● **ASSIGNMENT**:
In the data that follows, find the line with "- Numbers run"; transcribe it, every later line up to the one with "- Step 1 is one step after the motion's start", and that line as well, exactly and with no others.

Excerpts from a dataset:
+ + + + +

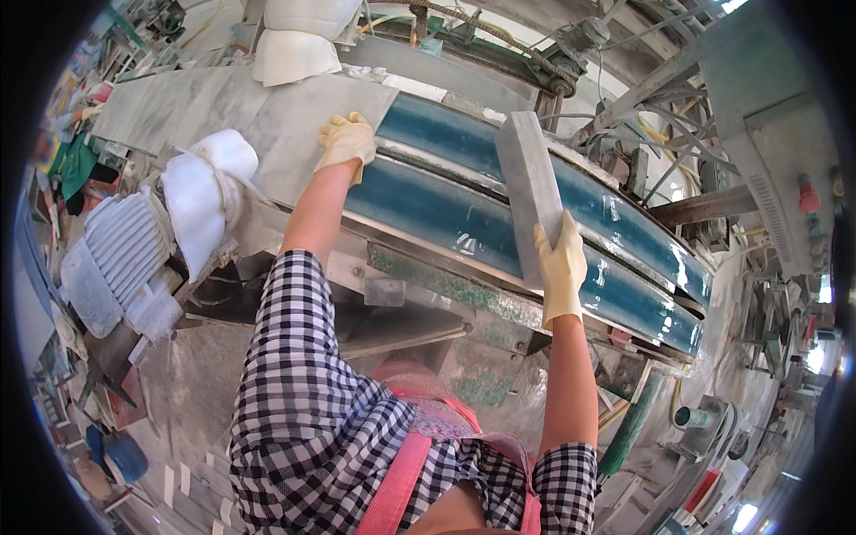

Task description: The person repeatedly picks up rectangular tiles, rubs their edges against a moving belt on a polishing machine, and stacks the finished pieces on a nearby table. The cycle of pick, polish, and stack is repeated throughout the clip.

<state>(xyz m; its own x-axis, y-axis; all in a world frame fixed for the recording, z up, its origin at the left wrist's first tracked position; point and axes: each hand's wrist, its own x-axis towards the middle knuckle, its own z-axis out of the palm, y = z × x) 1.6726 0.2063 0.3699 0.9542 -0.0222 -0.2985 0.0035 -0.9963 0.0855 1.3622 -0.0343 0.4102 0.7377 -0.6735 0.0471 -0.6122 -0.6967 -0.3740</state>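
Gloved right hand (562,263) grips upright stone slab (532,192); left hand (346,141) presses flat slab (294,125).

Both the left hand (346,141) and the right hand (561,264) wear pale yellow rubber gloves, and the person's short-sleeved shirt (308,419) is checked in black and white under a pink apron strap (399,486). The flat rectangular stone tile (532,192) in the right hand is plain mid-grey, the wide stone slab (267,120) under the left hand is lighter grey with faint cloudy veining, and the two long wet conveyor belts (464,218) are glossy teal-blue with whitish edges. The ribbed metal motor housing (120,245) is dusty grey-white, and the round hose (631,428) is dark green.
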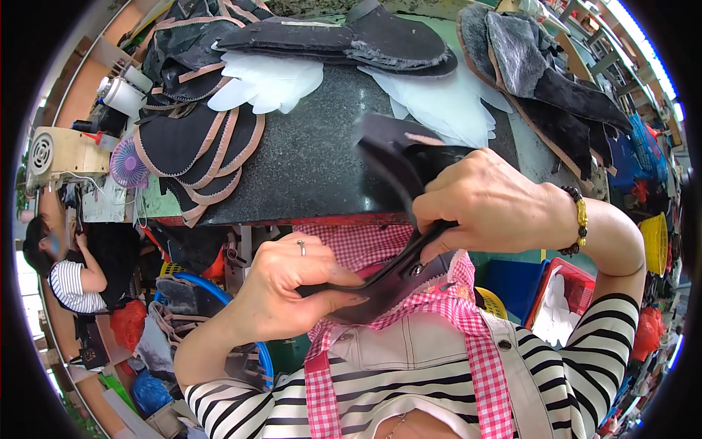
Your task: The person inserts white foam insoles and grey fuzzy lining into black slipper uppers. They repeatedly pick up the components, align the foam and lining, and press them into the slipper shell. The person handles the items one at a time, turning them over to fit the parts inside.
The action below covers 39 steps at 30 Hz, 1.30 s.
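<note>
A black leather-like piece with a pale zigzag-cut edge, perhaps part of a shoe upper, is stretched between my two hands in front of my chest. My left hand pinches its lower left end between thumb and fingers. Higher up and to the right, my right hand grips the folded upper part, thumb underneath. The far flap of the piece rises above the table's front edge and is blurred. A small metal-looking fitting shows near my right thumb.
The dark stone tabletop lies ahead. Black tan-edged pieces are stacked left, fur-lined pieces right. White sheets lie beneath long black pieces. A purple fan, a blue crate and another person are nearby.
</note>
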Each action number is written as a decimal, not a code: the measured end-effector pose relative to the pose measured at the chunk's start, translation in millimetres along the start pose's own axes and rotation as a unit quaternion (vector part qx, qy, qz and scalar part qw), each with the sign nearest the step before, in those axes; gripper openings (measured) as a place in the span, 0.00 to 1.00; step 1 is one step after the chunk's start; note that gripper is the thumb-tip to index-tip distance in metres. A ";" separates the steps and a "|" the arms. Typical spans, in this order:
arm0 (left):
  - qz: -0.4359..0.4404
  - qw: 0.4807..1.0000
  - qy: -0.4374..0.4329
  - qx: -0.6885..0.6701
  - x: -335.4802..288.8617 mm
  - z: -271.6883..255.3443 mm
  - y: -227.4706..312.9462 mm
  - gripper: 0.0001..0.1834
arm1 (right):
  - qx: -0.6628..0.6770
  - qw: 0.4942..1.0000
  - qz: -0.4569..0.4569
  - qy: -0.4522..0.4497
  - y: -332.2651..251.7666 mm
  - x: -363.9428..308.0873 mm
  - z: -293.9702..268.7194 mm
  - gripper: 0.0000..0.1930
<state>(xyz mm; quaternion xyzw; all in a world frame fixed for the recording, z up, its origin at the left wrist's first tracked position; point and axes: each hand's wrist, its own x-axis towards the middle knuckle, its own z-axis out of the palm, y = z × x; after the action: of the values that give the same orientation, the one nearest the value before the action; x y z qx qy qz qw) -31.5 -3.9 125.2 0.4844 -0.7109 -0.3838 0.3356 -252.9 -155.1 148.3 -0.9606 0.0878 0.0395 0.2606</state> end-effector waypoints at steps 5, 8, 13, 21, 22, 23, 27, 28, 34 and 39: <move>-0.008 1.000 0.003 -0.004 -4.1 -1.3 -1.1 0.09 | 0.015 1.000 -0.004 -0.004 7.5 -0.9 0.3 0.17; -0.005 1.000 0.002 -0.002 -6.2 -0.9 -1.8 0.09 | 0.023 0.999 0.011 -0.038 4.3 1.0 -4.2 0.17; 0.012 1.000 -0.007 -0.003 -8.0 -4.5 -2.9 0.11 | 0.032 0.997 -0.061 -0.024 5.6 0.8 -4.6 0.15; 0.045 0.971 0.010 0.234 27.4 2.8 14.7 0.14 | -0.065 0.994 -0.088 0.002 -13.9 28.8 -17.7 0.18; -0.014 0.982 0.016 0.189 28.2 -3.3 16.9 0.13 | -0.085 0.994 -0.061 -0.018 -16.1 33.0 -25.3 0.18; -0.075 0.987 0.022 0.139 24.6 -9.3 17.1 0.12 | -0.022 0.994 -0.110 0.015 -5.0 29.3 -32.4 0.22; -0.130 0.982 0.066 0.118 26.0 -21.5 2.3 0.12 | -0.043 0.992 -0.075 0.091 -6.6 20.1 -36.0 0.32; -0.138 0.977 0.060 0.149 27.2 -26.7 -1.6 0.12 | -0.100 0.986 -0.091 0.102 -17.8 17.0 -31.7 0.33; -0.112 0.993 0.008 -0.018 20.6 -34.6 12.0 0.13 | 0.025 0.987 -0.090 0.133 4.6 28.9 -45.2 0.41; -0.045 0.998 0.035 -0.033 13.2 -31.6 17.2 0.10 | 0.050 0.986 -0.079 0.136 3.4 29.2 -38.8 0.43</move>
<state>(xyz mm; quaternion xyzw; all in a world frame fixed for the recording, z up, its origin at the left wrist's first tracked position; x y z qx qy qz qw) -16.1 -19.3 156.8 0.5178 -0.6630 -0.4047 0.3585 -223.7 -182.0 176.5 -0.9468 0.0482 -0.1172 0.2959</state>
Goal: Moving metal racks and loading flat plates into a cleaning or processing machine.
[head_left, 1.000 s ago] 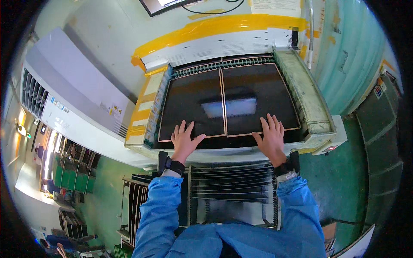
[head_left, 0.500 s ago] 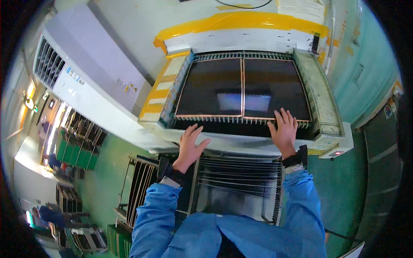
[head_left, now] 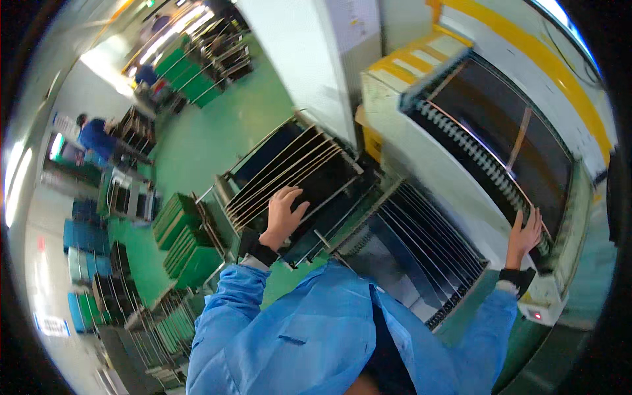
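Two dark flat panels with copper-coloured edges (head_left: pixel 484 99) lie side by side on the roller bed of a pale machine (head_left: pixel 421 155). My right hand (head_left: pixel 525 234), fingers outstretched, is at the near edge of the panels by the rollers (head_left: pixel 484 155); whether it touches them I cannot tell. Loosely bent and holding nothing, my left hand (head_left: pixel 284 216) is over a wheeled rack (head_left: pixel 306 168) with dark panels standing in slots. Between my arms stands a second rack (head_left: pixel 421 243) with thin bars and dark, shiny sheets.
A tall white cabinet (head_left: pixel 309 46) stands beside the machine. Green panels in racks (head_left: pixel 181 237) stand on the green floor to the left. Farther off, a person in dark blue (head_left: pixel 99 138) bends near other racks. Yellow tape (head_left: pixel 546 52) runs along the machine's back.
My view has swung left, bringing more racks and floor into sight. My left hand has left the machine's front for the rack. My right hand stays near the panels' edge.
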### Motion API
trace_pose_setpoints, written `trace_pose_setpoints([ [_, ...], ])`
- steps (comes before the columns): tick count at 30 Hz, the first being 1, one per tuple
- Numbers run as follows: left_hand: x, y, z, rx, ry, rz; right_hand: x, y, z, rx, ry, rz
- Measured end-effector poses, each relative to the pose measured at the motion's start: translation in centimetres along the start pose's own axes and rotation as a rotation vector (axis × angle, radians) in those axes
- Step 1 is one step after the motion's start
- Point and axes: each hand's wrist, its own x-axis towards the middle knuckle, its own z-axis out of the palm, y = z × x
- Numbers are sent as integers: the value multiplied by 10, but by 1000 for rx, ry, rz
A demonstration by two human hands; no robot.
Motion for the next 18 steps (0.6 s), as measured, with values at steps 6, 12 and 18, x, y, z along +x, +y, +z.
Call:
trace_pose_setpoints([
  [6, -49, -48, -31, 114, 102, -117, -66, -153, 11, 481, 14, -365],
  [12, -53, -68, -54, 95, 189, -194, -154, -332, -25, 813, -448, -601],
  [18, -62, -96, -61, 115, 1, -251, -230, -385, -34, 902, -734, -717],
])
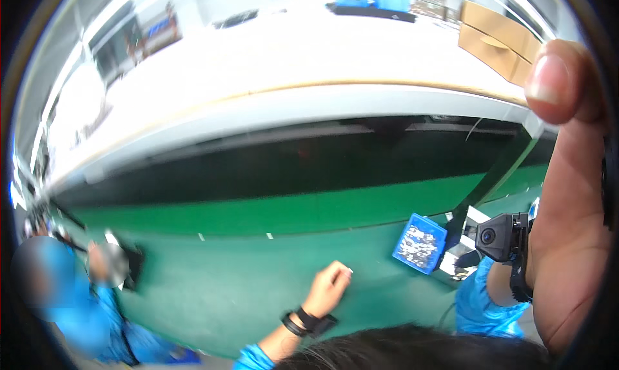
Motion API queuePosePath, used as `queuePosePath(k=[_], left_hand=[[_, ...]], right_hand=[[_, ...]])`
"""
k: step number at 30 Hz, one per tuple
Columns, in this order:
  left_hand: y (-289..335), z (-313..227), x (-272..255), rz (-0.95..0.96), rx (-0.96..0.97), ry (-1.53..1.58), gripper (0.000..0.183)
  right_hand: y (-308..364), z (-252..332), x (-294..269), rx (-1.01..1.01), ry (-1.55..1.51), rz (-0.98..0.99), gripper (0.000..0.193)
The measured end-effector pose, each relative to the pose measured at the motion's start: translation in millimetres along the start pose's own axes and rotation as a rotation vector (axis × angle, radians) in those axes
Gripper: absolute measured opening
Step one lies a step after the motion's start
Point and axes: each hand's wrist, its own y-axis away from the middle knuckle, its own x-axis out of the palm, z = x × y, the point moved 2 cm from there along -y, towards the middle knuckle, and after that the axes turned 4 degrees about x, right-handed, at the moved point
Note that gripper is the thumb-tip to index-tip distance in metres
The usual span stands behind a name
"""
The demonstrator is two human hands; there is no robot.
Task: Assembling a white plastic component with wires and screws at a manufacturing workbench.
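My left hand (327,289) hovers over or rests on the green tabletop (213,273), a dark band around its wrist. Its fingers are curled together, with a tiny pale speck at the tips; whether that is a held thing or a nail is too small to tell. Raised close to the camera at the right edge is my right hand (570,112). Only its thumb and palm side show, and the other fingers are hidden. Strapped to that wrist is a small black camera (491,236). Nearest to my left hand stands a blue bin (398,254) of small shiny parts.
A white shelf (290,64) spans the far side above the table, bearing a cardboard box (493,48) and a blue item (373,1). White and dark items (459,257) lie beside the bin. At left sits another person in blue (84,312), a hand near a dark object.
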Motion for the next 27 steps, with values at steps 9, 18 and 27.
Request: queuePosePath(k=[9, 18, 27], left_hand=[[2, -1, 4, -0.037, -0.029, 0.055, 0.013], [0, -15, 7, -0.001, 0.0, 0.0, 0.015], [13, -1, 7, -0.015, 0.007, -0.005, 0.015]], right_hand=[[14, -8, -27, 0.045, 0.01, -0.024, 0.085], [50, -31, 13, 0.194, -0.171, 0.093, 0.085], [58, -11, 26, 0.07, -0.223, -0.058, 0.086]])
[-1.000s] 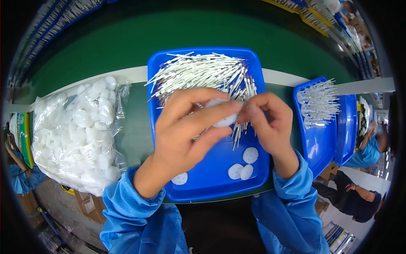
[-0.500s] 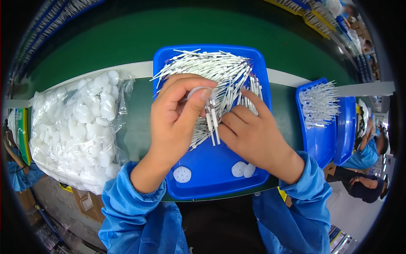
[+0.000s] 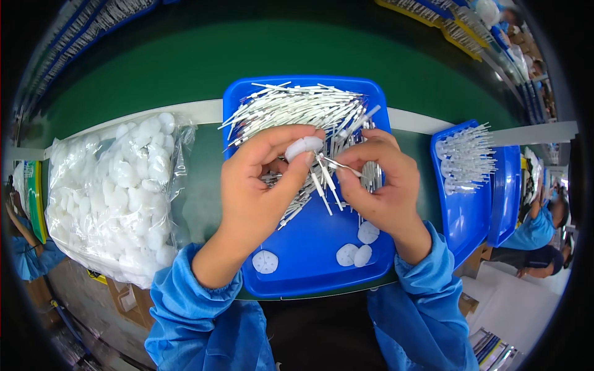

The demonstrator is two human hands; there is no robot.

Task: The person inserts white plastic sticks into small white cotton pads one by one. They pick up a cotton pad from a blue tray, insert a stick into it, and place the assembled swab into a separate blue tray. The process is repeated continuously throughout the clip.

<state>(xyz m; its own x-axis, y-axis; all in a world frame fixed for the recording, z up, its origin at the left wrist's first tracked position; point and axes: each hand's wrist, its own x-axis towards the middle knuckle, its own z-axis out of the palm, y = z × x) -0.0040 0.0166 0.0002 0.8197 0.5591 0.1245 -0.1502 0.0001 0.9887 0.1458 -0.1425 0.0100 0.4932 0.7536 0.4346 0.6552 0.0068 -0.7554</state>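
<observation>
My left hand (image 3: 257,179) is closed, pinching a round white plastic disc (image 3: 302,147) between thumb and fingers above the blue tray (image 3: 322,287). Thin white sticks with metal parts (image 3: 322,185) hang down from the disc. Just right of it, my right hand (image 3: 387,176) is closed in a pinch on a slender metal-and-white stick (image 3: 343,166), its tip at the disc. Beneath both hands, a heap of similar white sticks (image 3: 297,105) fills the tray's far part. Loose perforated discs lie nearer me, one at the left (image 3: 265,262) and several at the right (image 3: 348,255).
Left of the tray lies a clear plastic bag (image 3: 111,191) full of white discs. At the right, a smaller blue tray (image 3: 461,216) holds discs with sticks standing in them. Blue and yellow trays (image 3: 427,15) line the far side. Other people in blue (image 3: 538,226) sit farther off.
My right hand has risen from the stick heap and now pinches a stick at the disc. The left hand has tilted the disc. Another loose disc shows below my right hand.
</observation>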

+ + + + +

● **EXERCISE RESULT**:
- Numbers run as follows: left_hand: x, y, z, rx, ry, rz; right_hand: x, y, z, rx, ry, rz
- Measured end-effector poses, each relative to the pose measured at the motion's start: translation in centimetres along the start pose's own axes and rotation as a rotation vector (axis × angle, radians) in those axes
- Step 1 is one step after the motion's start

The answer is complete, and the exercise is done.